Fuji-san follow up

I can’t believe that I blogged about climbing Mt. Fuji and forgot to include the Japanese proverb that says he who climbs Mt. Fuji once is a wise man but he who climbs it twice is a fool! Fuji has been considered a sacred mountain since ancient times and women were actually forbidden to climb it until the Meiji Era, hence the proverb’s somewhat chauvinistic wording.

Two days after the fact, we’re looking back on the experience with a deep sense of satisfaction but we both agree that we wouldn’t be foolish enough to tackle the mountain a second time! We’re also quite proud of the fact that, though we’re still feeling the effects of the climb and a night without sleep, our bodies are recovering remarkably well. I really expected to be much stiffer!

In answer to tokyo5’s question about walking sticks, we decided not to purchase them and I’m actually glad that we didn’t as I much preferred having my hands free for the rocky part of the climb. The octagonal wooden sticks sell for about 1200 yen at the 5th station gift shops.  They come adorned with bells and Japanese flags.  Most climbers remove the flags to keep them from becoming torn and dirty and the bells because they’re annoying.  I do have one of the bells because I found it on the trail on our way down.
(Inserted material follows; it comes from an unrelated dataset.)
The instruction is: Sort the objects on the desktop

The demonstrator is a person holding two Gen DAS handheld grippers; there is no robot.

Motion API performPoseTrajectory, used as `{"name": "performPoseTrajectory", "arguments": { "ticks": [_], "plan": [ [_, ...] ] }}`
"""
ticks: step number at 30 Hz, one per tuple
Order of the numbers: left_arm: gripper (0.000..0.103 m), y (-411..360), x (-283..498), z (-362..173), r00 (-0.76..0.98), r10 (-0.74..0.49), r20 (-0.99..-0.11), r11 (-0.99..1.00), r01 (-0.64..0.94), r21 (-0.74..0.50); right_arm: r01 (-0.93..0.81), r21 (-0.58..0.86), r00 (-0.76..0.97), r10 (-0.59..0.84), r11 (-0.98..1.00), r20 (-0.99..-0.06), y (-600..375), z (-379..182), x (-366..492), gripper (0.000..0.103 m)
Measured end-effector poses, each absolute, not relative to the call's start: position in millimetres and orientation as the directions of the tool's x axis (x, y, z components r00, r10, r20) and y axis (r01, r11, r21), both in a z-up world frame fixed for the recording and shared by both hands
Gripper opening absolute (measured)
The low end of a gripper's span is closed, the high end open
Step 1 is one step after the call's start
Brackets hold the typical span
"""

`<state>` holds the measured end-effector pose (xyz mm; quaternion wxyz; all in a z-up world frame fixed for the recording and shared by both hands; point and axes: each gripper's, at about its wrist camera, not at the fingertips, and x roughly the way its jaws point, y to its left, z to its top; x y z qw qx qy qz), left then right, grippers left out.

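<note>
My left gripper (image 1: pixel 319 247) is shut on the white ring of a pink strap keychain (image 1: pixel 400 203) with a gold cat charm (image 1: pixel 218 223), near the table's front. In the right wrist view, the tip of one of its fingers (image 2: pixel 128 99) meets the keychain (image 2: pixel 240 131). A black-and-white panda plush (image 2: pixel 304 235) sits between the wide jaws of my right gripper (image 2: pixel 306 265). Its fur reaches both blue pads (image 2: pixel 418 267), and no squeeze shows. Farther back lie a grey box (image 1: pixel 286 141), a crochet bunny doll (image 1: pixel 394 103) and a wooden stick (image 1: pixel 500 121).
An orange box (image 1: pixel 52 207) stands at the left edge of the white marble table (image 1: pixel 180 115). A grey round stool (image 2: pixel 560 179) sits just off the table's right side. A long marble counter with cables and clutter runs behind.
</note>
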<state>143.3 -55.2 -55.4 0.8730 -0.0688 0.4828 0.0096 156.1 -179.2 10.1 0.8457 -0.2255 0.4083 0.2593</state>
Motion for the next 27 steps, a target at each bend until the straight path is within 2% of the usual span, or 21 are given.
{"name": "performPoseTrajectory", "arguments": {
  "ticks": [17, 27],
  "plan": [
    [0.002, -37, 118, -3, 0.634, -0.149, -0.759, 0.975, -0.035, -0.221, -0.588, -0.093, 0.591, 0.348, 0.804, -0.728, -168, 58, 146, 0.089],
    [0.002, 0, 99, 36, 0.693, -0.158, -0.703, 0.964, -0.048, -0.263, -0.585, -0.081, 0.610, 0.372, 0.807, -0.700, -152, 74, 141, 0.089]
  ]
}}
At each station along the ascending trail, climbers can pay an additional 200 or 300 yen to have a brand burned into their stick marking their progress toward the top.  They make a nice souvenir but we didn’t want to deal with the difficulty of figuring out how to transport them back to Canada.  Instead, Richard bought a souvenir T-shirt and I bought a leather and metal keychain/luggage tag to hang on my backpack.  Both have pictures of the mountain as well as it’s name and height.  There’s space on the back of my tag to put my name and telephone number but I’m also going to record the date of our climb on it.